Let’s say you want some growth, value and income, an all around portfolio. You might trade in and out a little but generally you’re trying for something that will stand the test of time much like a work of art.

Maybe in the beginning of your investing career you did what art students have done for centuries, copying Old Masters. You followed ‘whales’ like Buffett or Icahn and soon learned some basic principles of designing a portfolio.

Now you feel you’re ready to break out. The seven principles of design in art can serve you in investing as well and they are: balance, contrast, emphasis, pattern, rhythm, variety and unity. Balance could be interpreted as proportionate weightings of the stocks. No one stock or sector should become top heavy. A mix of mid-cap, large, small and small cap and defensives and cyclicals should be represented as part of your composition. In a word, diversification.

Let’s start with a conglomerate—think of it as the pattern for the background. General Electric Company (NYSE: GE) encompasses infrastructure, aviation, alternative energy, medical technology, finance and housing (appliances). General Electric has a yield of 3.10% and a P/E of 19.16. It certainly qualifies as a large cap at $223.23 billion.  Like so many others it has touched a 52 week high at $22.24. Buffett has been in this name; he bought the warrants and preferred stock in 2008 when he said of GE in an interview, ”They’re going to be around five or ten or one hundred years from now.. If you buy at the right time, you’ll probably make some money.” Buffett also said GE is the”.. backbone of American industry.”

Now you need some contrast, maybe a small cap like LSB Industries, Inc (NYSE: LXU), a $937.51 million market cap chemical company. CEO Jack Golsen was listed as one of the best small cap CEOs by Chiefist.com which rates CEOs on their performance on metrics such as return of equity, margin expansion, EPS growth and book value per share. The P/E is 13.21 and it’s got a $50.00 price target for some 20% upside. There are two parts to the business, Climate Control (HVAC) and Chemical, mainly ammonia based chemicals for industry and agricultural uses. The Oklahoma City based company was founded in 1968 by Golsen. When it reported Q2 earnings in August it crushed EPS expectations beating by $0.02 a share for a 20% beat and margins increased as well.

For a mid-cap how about a destination retailer like Cabela’s Inc (NYSE: CAB). I’ve written twice about Cabela’s. The stock keeps powering higher with impressive velocity. Cabela’s is a retailer of shooting, hunting, fishing and camping equipment. The P/E is 23.26 and is yet another name at a 52 week high of $53.70. Cabela’s can supply the element of rhythm, a sense of movement; it’s doubled from its 52 week low of $19.12 and is on its way to a triple. Cabela’s CEO Thomas Millner is on the Chiefist.com list for best mid-cap CEOs.
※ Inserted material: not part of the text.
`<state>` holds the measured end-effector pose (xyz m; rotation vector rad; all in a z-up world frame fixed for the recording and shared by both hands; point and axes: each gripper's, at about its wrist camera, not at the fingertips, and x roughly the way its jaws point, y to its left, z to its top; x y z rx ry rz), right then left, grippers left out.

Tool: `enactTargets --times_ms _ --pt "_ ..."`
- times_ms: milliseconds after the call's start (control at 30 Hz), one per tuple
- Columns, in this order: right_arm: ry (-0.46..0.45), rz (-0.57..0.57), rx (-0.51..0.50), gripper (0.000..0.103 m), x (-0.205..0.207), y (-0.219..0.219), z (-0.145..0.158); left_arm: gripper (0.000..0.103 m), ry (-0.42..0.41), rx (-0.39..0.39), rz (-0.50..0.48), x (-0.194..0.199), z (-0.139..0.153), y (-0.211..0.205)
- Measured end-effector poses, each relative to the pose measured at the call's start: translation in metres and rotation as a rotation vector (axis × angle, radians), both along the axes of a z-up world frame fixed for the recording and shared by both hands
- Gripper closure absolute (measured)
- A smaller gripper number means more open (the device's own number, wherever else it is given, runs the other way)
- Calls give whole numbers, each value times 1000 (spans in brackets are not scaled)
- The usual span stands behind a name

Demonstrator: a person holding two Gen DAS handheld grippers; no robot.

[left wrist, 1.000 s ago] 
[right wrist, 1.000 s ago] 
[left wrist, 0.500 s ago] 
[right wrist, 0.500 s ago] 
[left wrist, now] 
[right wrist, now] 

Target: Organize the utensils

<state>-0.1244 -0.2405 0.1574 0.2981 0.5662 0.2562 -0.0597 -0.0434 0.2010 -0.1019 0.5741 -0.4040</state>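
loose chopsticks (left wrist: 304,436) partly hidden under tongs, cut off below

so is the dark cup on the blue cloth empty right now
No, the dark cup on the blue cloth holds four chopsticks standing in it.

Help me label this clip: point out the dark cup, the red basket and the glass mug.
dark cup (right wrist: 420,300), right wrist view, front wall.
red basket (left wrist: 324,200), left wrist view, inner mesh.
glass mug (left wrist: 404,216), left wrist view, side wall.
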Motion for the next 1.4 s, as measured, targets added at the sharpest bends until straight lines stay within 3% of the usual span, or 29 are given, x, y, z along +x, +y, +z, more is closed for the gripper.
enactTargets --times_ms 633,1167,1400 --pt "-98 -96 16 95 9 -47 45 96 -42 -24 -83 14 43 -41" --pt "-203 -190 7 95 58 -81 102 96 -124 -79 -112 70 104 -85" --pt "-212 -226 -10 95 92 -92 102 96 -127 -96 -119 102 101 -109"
How about some unity with a mid-cap defensive consumer staple like B&G Foods? It has the biggest yield of the group at 3.50% and a P/E of 25.82. A little high but remember all these names have moved quite a bit in the last few months, yields were higher and P/E’s were lower. B&G Foods owns brands like Ortega, Polaner preserves, Grandma’s Molasses and Cream of Wheat. They are primarily in the business of buying languishing food companies and turning them around. It’s recycling at its best. The beta is .74 and is the kind of low-key and defensive element you need for market downturns.

Next we need emphasis, the one area that is the focus of the composition. Well, if you’re going to go big you have to pick Apple Inc (NASDAQ: AAPL) a mega-cap tech name. The best retailer in the world maybe, with the coolest products.  When a mall gets an Apple store it adds $12 per square foot in revenue. Preorders for the iPhone 5 sold out within hours. Unless you’ve been hiding in the caves at Lascaux (art history reference) you know it hit an all time high again. Next month an iPad mini is expected to be announced. The P/E is only 16.36. The company has no debt and is still sitting on billions in cash. Apple offers a 1.60% dividend. Despite all the headlines on Apple its beta is only .88. One nice thing about owning Apple is that there is no dearth of information about the company. You can read a new headline every few minutes so no excuses about due diligence here.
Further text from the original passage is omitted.